Speaking to investors in London on Tuesday night, chief executive Frank Chapman said BG was still targeting a mid-2012 sanction of a third LNG production train at Gladstone.

But to do so, BG needed to drill its coal-seam gas ground to increase the level of confidence it had in the 21 trillion cubic feet of what it called gross gas resources and turn them into reserves.

The name of the game at the moment is the maturation of that reserves and resources base within that period,” Mr Chapman said.

That has suffered some impact because of the flooding and the impact that’s had on access to drilling sites, but we’re still focused on moving some of that prospective resource into a more, higher confidence level to underpin a third train.”

Despite the rains, BG was still on track for first LNG exports from Gladstone in 2014, he said.

BG was the first of three big CSG-to-LNG proponents planning exports out of Gladstone from 2014.

Of the other two, the Santos-led Gladstone LNG project has begun construction, while the Origin Energy-ConocoPhillip joint venture is still waiting for board approval of its project.

Mr Chapman joined the chorus of voices touting stronger LNG demand because of the Japanese earthquake and subsequent Fukushima nuclear disaster.

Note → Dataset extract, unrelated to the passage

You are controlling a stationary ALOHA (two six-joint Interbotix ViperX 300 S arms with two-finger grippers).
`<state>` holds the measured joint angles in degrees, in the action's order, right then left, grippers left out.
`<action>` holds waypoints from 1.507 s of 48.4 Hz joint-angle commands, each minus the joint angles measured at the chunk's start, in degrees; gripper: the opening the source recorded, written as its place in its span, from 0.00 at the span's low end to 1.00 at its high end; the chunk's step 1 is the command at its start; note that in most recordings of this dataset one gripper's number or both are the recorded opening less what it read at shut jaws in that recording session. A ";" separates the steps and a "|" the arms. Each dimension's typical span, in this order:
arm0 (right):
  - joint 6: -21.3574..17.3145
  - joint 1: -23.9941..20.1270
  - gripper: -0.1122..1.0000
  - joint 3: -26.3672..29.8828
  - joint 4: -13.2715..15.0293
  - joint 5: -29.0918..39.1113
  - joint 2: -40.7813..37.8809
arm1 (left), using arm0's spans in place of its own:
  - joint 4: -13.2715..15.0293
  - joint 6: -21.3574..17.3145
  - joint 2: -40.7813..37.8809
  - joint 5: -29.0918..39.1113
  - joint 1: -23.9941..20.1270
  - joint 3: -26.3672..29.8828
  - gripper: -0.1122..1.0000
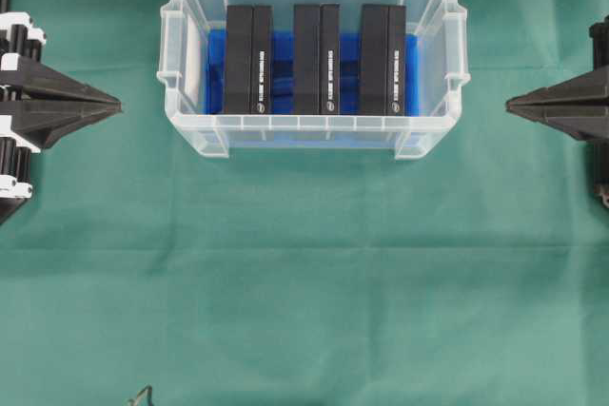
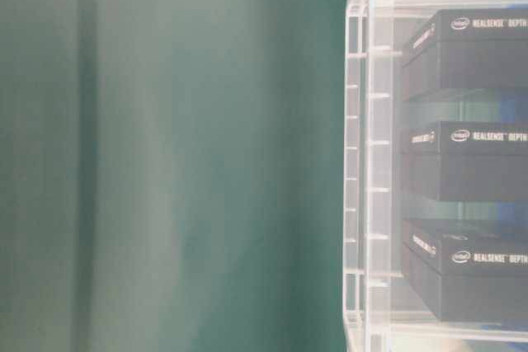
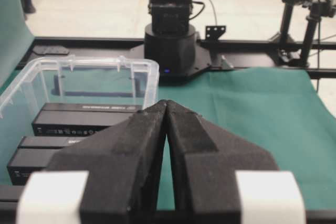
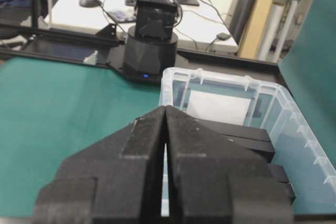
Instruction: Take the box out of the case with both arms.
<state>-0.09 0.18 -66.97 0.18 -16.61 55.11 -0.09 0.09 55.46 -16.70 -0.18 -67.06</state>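
The clear plastic case [image 1: 181, 64] with a blue lining stands at the back middle of the green cloth. Three black boxes stand upright in it, side by side: left box [image 1: 249, 59], middle box [image 1: 316, 59], right box [image 1: 383, 59]. They also show through the case wall [image 2: 367, 162] in the table-level view as a black box [image 2: 470, 162]. My left gripper [image 1: 116, 102] is shut and empty, well left of the case. My right gripper [image 1: 510, 104] is shut and empty, right of the case. In the wrist views the shut left gripper [image 3: 166, 103] and right gripper [image 4: 165, 108] point toward the case.
Green cloth [image 1: 304, 282] covers the whole table in front of the case. The opposite arm's base [image 3: 170, 40] stands beyond the cloth in the left wrist view. A small dark object [image 1: 141, 396] pokes in at the bottom edge.
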 commanded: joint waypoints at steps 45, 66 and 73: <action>-6.94 1.76 0.10 32.17 -0.26 32.96 -3.96 | -0.53 6.15 0.88 28.04 0.53 27.07 0.10; -11.78 2.20 0.10 36.56 -0.35 44.91 -6.24 | -0.88 6.42 -1.49 37.97 0.53 31.55 0.10; -16.70 2.20 0.10 36.74 -0.26 59.06 -6.68 | -0.79 8.79 -2.81 51.68 0.62 33.49 0.10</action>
<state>-15.47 2.20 -32.08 0.09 36.74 48.87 -0.97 8.00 53.79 28.74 0.18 -35.86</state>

He said the flow-on effect was likely to be long-term. “After (the) Three Mile Island (1979 nuclear accident) in the US, we saw lead times for nuclear projects going out to something like 12 or 13 years, and associated with that will be increased costs associated with more stringent regulatory safety requirements,” he said.

All of this, I think will result in medium to long-term higher gas demand for power, and as a consequence, extra demand for LNG, and this is going to cause a further tightening of a market situation which we already regarded as quite tight.”